Since your input observables are one-offs as well, we can use e.g. forkJoin. This waits for all of them to complete and then runs with their respective plain values. At this point you're back to computing the combinations with your preferred method.

forkJoin([x1$, x2$, x3$, x4$]).pipe(
  map(combineLists),
);

Assuming your REST call is typed to return T, the above produces Observable<Observable<T>[]>. How you proceed from here depends on what data structure you're looking for / how you want to continue working with this. This didn't seem to be part of your question anymore, but I'll give a couple hints nonetheless:

If you want a Observable<T>, you can just add e.g. a mergeAll() operator. This observable will just emit the results of all individual requests after another in whichever order they arrive.

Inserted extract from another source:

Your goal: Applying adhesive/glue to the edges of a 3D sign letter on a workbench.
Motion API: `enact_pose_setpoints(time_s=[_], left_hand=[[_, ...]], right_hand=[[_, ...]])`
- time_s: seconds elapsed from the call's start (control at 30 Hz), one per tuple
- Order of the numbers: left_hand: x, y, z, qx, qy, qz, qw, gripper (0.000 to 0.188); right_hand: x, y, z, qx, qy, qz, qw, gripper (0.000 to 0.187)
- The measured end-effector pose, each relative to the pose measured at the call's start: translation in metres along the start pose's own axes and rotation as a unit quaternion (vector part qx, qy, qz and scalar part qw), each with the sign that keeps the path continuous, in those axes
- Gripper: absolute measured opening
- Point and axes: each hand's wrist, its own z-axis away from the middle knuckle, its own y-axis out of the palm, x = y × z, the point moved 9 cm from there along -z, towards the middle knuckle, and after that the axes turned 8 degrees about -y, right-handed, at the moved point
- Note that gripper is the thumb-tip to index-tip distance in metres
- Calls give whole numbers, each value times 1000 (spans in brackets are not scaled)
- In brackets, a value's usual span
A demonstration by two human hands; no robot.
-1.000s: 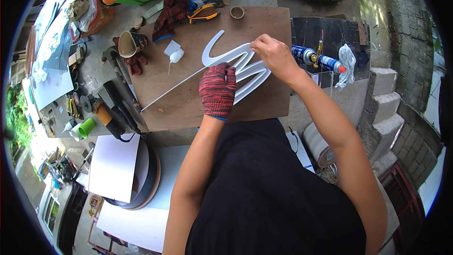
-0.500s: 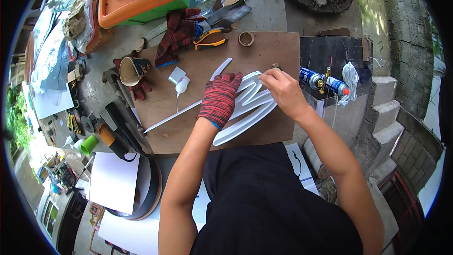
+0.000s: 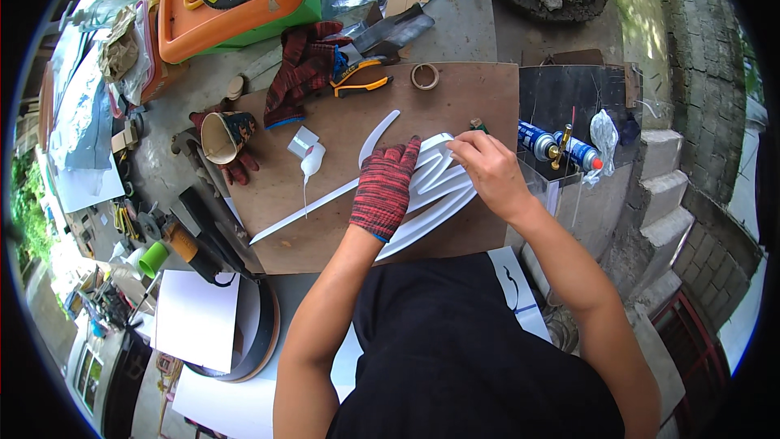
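A white plastic-looking piece (image 3: 431, 231) with curved, raised-edge channels lies on the brown board (image 3: 329, 248). My left hand (image 3: 383, 191), in a red and black knit glove, grips its left side with the fingers close together; the thumb is hidden. My bare right hand (image 3: 492, 171) pinches the piece's upper right end between thumb and fingers. A long straight white strip (image 3: 305, 210) runs out left from beneath the gloved hand. Just beyond that hand is a short curved white strip (image 3: 377, 135). Left of it lies a small white bottle (image 3: 312, 162) with a thin nozzle.
Behind are a tape roll (image 3: 425, 76), orange-handled pliers (image 3: 359, 81), a spare glove (image 3: 296, 77) and an orange-lidded box (image 3: 183, 16). A paper cup (image 3: 221, 138) and a hammer (image 3: 195, 149) stand left. Blue gas canisters (image 3: 539, 141) lie right, near concrete steps (image 3: 656, 189).
The whole view has shifted a little. My gloved hand and the white piece have moved slightly toward me and to the right; my right hand keeps its pinch at the piece's end.
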Motion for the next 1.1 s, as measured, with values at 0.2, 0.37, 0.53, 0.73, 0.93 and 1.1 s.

forkJoin([x1$, x2$, x3$, x4$]).pipe(
  map(combineLists),
  mergeAll(),
);

If you want an Observable<T[]> instead, which collects the results into a single emission, you could once again forkJoin the produced array of requests. This also preserves the order.

forkJoin([x1$, x2$, x3$, x4$]).pipe(
  map(combineLists),
  switchMap(forkJoin),
);

Some words of caution:

  • Don't forget to subscribe to make it actually do something.
  • You should make sure to handle errors on all your REST calls. This must happen right at the call itself, not after this entire pipeline, unless you want one single failed request to break the entire pipe.
  • Keep in mind that forkJoin([]) over an empty array doesn't emit anything.
  • Triggering a lot of requests like this probably means the API should be changed (if possible) as the number of requests grows exponentially.